As we got closer to the lake, we began to see signs for various lake resorts.

At that point, we turned off the paved highway and onto a rutted, dusty dirt road. It was 5 miles long, teeth-chattering and gut-wrenching. As he had all week, Jim did a great job of driving on a road that seemed at times impassable.

Along the way we saw a rocky pit where people were toiling away at the backbreaking work of harvesting stone. People sat in the dirt hitting the rocks with hammers. Others were carting away the stone and sorting based on size. This fueled my bourgeois guilt as I drove past these folks on my way to a luxury resort.

The Birdnest Resort was like a dream! It was built by Frank Kalimuzo, a Ugandan professor who rose up the ranks of Uganda’s national government. He built the place because he loved the lake and the surrounding area. Then came the coup of Idi Amin in the early 70’s. Like so many, Kalimuzo ran afoul of Amin’s murderous reign of terror. He was arrested, and never seen again.

It is a gorgeous property overlooking the lake. The staff had us sit down for a beer and a snack before we got settled. Nobody deserved a beer more than Jim, and we’d all been breathing dust for the last half hour. They brought cold bottles of Nile Beer, and let us relax before a brief orientation.

Our rooms were going to be a short boat ride across the lake. the place was charming and relaxed and the staff made us feel very comfortable. On the other side, there was a steep hill so they sent a brigade of staff to carry our bags.

The units were cute cottages with thatched conical rooftops. There were gorgeous flowers everywhere and the weather was perfect.

Everything was incredibly charming! Here we were, south of the equator, 7,000 miles from home, relaxing on a Ugandan lake!

One local delicacy that we enjoyed was native crayfish. We ate them fried, sautéed, and steamed, but always out of the shell. Apparently Uganda is not hip to “pinch, peel, eat”! If there was one downside here, it is that the food was all European-style continental cuisine. I was so eager for a few local dishes but they were not to be found.

One evening, we were given a really interesting pre-dinner tour of the lake. This lake is a naturally formed lake from a 10,000 year old lava flow out of the Virunga mountains. It is dotted with eco-lodges, and a few wealthy properties, and a lot of history.

For centuries, residents traveled on the lake in dugout canoes. Locating school on an island in the middle of the lake made it accessible to a wide geographic area. Communities many hours away from each other by land, could meet in the middle…of the lake! This lead to Uganda requiring swimming lessons of all children because of the daily risk.

We went by a hospital which had an. ambulance boat. Again, this central location enlarged the hospital’s reach in every direction.

One island had a convent and church which, we learned, had been a leper colony as late as the 1930’s. It was founded by an idealistic English doctor.
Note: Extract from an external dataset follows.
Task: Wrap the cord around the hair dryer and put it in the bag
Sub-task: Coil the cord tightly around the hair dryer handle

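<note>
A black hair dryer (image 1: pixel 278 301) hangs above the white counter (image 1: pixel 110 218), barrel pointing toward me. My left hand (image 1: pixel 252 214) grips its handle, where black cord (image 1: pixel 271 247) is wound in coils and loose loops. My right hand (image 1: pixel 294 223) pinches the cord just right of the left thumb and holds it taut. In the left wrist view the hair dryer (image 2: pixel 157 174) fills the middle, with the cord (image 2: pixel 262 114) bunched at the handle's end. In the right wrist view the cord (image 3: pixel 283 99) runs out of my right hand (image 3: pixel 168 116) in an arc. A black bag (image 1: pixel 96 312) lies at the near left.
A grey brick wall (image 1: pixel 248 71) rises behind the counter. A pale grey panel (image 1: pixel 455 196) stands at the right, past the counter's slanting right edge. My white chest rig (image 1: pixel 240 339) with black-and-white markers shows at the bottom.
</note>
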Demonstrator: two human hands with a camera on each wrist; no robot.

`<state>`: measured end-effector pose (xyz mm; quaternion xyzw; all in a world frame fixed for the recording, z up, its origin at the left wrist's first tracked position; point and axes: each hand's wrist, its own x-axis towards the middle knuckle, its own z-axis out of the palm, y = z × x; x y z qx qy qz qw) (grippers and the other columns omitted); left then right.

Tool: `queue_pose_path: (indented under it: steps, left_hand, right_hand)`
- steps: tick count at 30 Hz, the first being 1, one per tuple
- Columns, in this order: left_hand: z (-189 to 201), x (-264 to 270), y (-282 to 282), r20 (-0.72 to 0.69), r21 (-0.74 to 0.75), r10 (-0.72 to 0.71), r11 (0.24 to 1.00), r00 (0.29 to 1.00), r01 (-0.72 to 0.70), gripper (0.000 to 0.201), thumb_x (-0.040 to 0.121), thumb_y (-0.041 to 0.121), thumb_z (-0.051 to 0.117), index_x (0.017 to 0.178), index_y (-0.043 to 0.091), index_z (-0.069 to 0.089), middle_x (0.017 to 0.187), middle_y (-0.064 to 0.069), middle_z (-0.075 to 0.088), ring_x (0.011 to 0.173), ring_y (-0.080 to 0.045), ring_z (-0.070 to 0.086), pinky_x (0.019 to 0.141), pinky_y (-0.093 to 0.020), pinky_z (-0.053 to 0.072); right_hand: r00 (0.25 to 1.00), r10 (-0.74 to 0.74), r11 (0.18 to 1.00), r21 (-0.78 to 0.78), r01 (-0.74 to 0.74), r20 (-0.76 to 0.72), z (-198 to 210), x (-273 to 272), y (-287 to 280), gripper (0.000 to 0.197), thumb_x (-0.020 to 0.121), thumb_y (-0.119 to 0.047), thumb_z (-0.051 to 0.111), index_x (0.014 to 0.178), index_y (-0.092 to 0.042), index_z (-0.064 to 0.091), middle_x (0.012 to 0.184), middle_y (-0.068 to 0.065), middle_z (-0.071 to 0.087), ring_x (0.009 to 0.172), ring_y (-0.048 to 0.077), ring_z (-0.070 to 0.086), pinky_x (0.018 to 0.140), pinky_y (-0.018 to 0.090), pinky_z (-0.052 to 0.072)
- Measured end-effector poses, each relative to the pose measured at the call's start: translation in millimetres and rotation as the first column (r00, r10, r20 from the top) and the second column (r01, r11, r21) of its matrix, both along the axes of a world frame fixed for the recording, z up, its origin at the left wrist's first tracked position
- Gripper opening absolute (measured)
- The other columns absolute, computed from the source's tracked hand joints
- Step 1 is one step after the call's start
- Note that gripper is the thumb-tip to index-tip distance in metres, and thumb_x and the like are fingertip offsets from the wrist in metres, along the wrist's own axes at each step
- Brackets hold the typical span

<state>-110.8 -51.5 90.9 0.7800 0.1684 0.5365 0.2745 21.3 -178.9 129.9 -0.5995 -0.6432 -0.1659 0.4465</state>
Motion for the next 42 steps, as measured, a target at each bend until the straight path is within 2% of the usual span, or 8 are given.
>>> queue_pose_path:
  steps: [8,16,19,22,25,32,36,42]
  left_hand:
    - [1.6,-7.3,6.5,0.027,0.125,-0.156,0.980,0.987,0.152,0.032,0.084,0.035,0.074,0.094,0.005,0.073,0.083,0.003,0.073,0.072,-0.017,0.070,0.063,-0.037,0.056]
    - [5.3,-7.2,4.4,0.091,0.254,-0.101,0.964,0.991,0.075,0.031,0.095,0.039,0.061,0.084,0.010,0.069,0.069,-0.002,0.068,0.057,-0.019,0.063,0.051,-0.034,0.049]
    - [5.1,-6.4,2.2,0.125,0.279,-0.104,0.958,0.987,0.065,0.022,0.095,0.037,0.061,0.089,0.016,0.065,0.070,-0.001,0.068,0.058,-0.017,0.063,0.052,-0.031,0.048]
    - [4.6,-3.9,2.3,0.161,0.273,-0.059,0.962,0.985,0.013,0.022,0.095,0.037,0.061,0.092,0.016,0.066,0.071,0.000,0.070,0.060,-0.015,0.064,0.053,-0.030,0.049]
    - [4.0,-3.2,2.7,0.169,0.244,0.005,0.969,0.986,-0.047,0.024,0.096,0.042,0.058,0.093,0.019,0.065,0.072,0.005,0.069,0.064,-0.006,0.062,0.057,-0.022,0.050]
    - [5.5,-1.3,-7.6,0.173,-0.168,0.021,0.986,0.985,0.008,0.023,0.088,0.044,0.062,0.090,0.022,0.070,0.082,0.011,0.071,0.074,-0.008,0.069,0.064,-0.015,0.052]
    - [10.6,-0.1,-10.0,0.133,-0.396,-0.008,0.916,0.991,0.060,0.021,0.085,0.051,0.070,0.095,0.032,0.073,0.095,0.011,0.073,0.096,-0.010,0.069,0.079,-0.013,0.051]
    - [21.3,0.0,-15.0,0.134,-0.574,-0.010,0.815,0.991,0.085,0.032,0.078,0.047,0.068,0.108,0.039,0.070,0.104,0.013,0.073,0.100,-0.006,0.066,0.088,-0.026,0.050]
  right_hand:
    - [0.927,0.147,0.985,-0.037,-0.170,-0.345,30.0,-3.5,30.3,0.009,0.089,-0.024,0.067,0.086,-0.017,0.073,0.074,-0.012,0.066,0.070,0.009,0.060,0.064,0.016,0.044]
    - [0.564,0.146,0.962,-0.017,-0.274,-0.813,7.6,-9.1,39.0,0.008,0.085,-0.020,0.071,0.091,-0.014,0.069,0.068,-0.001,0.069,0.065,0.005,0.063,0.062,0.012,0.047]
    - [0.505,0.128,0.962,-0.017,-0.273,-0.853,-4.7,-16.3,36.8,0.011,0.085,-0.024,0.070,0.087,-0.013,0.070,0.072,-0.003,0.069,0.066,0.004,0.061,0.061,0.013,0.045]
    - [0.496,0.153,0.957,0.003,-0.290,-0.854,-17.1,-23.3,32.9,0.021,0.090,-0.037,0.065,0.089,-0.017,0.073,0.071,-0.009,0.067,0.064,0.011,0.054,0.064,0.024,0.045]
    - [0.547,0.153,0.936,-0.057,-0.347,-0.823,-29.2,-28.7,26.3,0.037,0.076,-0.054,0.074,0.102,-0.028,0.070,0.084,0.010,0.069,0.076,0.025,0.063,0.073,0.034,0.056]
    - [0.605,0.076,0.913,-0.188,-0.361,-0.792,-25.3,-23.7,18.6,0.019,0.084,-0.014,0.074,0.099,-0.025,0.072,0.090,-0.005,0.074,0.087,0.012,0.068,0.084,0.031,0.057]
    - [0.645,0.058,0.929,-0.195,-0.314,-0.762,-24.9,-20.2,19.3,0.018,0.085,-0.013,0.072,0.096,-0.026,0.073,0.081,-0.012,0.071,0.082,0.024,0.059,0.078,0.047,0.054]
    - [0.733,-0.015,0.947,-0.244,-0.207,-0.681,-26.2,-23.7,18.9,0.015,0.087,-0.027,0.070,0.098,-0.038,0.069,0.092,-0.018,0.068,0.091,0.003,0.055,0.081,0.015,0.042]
The colony used voluntary separation to ease the stigma of the disease and promote a happier life.

We saw Punishment Island, 1,000 square feet on which unmarried pregnant girls were exiled to die. There was no food source, and isolated enough to rule out a swim to safety. The only hope of rescue was a poor man who had no dowry. He could rescue one of these women. This practice continued into the early 20th century.

When it was time to leave, we took a different path from how we arrived. We drove through some small towns alive with commerce. Everywhere we looked, land was being farmed, goods being transported, and items sold on the side of the road.

Eventually, we came upon the familiar site of men pushing massive loads of produce–potatoes, bananas, melons–on a bicycle. This told us we were getting close to the border. Two hours away in Cyanika, people were exporting these items from Rwanda into Uganda. Here they were exporting what appeared to be the same stuff from Uganda into Rwanda!

This border crossing was larger and more official. There were still the trucks intermingled with pedestrian commerce, but it did not have the small-town feel of Cyanika. In less than 30 minutes, we were inspected, processed out of Uganda, into Rwanda and on our way to Kigali. Once again, the whole experience seemed like a dream!